*WORK TO BE COMPLETED*
Between the line containing "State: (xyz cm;" and the line containing "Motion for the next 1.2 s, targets" lies a run of lines; give that run again exactly, with both of those lines, and nothing else from the entries below.

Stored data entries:
★ ★ ★ ★ ★ ★ ★
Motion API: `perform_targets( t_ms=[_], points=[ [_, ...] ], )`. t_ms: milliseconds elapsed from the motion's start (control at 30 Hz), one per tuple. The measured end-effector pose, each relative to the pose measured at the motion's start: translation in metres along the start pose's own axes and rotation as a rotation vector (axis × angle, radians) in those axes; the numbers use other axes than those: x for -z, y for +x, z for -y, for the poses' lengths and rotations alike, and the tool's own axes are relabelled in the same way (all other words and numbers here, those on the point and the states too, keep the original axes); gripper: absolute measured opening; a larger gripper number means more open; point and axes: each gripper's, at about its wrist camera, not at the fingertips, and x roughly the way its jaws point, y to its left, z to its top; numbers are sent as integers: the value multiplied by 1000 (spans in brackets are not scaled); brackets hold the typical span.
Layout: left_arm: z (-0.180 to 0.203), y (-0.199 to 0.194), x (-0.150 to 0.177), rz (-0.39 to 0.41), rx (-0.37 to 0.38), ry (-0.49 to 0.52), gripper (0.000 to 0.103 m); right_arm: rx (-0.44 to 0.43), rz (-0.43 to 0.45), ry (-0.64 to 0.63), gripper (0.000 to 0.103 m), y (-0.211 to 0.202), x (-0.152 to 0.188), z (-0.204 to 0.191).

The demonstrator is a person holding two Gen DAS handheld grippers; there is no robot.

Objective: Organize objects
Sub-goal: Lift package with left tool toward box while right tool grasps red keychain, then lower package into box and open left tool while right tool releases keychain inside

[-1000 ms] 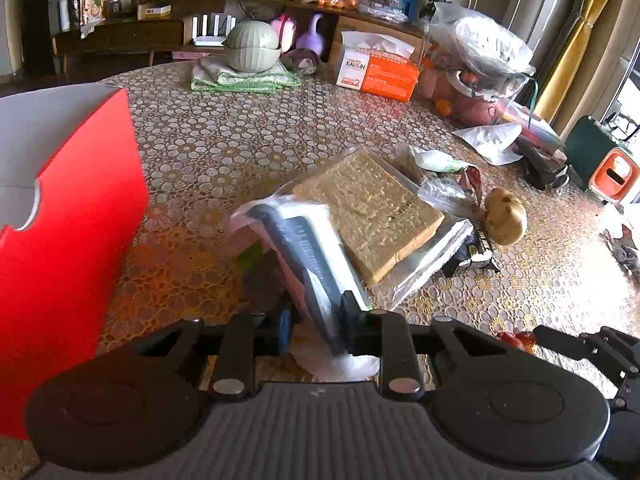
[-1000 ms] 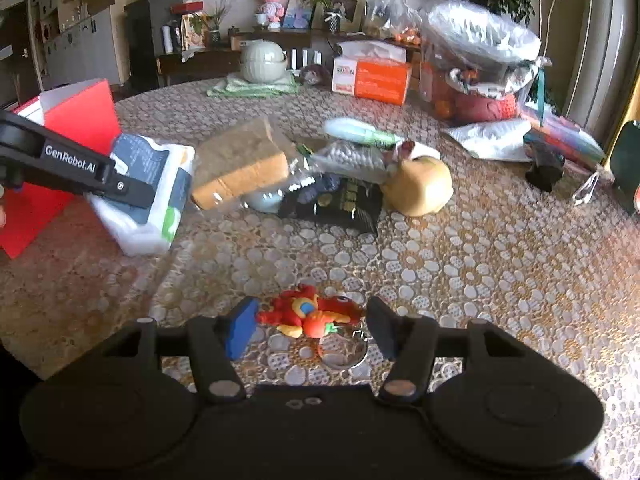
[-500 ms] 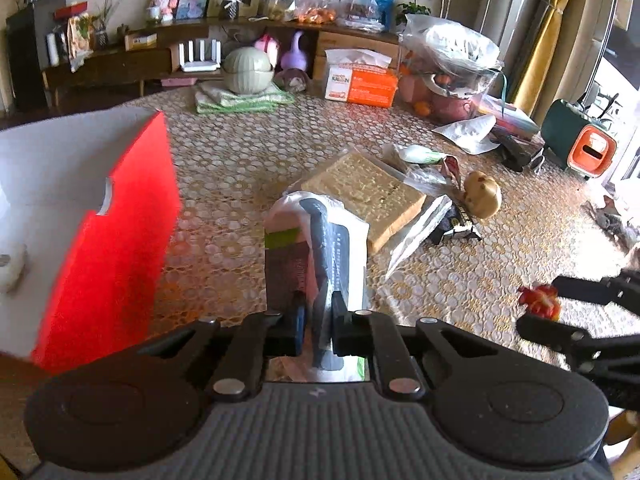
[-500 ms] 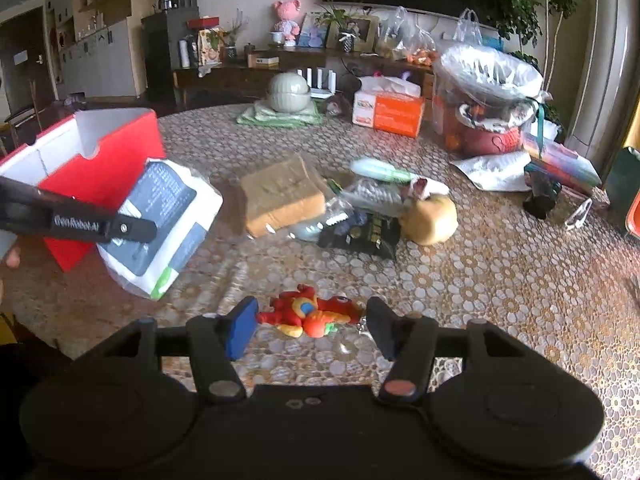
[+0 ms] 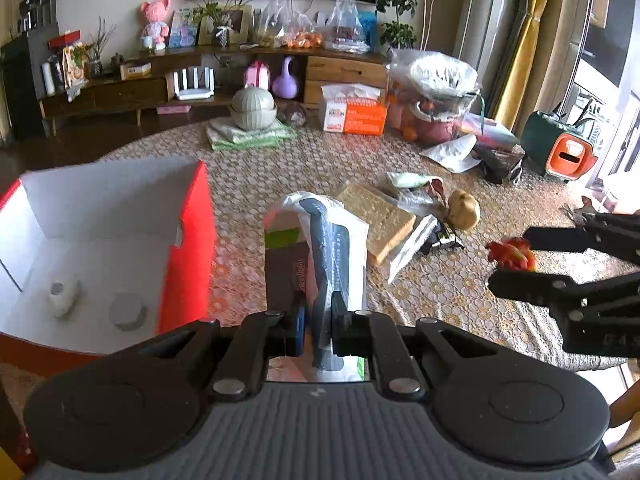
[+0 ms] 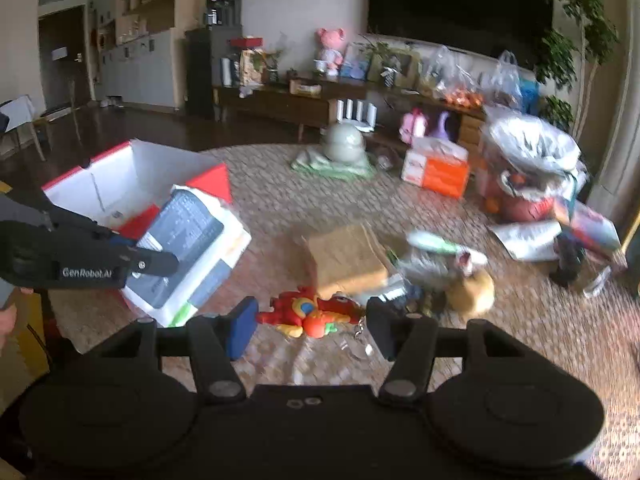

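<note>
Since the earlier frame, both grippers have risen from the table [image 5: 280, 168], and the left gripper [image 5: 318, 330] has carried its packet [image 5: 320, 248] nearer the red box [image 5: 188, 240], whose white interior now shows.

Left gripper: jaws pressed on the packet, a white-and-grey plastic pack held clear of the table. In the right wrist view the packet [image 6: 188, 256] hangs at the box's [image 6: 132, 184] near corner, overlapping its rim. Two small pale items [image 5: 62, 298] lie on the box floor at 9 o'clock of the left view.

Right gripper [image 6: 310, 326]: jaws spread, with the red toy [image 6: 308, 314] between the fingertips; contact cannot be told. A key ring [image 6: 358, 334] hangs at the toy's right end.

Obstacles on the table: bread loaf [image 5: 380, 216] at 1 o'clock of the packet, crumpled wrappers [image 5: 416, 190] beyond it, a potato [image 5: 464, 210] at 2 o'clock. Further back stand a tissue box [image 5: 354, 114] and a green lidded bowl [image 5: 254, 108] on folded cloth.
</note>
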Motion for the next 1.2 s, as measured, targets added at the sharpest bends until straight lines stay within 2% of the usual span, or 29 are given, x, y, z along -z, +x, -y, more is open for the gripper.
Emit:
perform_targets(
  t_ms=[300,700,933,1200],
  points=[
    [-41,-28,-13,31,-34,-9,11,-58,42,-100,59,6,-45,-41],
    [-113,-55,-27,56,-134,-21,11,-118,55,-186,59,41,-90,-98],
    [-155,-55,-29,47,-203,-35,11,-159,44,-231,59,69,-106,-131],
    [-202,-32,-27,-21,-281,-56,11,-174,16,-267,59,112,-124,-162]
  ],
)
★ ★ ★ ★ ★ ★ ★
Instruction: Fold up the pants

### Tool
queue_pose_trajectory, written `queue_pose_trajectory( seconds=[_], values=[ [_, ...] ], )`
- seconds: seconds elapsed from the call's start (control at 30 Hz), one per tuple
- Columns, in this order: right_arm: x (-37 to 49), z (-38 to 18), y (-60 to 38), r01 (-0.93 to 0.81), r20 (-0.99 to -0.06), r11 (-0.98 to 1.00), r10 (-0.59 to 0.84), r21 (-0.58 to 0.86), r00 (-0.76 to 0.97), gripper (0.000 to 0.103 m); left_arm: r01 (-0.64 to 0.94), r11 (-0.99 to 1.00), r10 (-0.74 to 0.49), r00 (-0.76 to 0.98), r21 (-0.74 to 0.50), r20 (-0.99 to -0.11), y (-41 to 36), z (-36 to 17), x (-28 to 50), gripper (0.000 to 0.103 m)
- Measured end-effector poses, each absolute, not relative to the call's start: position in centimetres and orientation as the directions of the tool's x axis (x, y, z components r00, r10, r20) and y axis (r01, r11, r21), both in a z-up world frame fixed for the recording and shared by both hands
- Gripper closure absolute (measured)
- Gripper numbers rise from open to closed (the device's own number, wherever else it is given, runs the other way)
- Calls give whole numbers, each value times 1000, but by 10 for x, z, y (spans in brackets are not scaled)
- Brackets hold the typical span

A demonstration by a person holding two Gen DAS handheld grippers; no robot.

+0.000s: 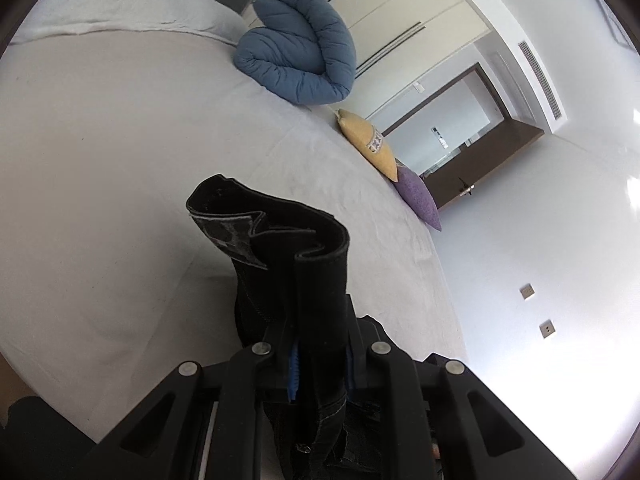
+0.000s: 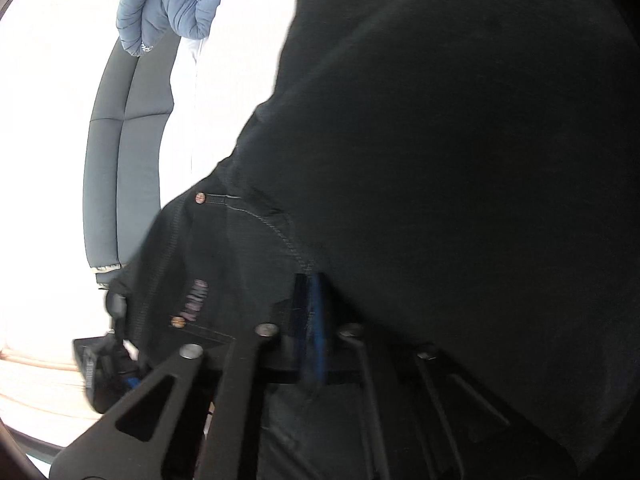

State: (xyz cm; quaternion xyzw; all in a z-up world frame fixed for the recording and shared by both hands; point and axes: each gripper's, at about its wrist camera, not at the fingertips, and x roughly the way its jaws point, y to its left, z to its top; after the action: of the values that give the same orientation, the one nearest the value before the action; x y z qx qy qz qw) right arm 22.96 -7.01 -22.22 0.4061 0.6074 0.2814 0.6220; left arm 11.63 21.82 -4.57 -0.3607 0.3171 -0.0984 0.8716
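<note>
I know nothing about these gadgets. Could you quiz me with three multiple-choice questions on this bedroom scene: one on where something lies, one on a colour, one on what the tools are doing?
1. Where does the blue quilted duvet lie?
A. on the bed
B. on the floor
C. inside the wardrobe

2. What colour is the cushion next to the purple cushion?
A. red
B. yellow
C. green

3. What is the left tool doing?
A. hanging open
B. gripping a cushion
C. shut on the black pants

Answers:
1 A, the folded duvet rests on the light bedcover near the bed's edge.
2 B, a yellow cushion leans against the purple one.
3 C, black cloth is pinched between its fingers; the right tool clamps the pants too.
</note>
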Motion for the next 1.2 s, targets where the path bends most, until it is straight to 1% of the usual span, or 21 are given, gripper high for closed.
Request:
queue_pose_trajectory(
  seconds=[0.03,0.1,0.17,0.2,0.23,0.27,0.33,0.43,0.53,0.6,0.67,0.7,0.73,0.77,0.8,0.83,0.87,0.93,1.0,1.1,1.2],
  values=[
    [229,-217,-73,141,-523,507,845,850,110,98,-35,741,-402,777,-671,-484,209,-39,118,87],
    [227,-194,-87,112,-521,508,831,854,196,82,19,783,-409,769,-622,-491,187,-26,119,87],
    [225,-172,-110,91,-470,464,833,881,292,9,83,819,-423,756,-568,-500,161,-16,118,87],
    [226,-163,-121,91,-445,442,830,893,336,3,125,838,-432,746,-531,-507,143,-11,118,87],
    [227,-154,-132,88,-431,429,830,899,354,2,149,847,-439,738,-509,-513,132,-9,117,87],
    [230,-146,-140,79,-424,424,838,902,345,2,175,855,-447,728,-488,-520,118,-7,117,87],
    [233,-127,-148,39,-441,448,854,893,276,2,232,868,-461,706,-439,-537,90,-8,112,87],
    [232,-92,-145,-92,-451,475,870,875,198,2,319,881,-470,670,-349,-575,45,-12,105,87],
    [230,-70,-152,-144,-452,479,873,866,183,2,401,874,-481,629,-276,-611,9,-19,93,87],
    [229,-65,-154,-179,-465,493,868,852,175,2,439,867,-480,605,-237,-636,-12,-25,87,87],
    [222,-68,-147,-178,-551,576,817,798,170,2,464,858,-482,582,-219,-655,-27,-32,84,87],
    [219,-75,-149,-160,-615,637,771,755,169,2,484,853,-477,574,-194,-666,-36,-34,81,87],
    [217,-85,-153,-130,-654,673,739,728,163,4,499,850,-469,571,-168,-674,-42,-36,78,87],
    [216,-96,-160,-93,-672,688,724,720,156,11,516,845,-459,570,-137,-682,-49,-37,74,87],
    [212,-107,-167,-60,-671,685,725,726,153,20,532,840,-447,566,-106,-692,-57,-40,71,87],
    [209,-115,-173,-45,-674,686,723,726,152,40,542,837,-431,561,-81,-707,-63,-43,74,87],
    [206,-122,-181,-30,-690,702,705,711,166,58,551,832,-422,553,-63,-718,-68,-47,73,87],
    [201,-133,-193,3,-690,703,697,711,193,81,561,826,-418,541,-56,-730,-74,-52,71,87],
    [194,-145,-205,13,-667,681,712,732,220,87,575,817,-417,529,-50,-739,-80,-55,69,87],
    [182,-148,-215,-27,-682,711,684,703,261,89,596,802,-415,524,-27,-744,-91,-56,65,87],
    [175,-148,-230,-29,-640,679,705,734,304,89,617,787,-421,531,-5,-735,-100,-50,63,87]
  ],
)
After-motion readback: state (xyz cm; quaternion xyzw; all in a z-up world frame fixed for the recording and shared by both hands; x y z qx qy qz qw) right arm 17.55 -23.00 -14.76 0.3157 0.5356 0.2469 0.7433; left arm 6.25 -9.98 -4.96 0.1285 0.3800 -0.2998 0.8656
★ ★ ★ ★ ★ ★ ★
*ANSWER FOR THE TASK*
State: (xyz cm; quaternion xyzw; all in a z-up world frame fixed for the recording and shared by both hands; point and axes: each gripper's, at about its wrist camera, not at the fingertips, and x roughly the way its jaws point, y to its left, z to its top; after the action: of the values that give the same orientation, the one nearest the value before the action; x y z qx qy qz qw) right arm 22.96 -7.01 -22.22 0.4061 0.6074 0.2814 0.6220; left arm 11.63 21.82 -4.57 -0.3607 0.3171 -0.0984 0.8716
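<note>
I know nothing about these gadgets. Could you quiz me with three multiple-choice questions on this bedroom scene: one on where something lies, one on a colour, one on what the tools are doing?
1. Where does the blue quilted duvet lie?
A. on the bed
B. on the floor
C. inside the wardrobe

2. What colour is the cushion next to the purple cushion?
A. red
B. yellow
C. green

3. What is the left tool doing?
A. hanging open
B. gripping a cushion
C. shut on the black pants

Answers:
1 A, the folded duvet rests on the light bedcover near the bed's edge.
2 B, a yellow cushion leans against the purple one.
3 C, black cloth is pinched between its fingers; the right tool clamps the pants too.
</note>
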Motion for the next 1.2 s, targets where the path bends most, until it is straight to 1% of the usual span, or 21 are given, gripper high for closed.

A complete answer has now been given to the exercise.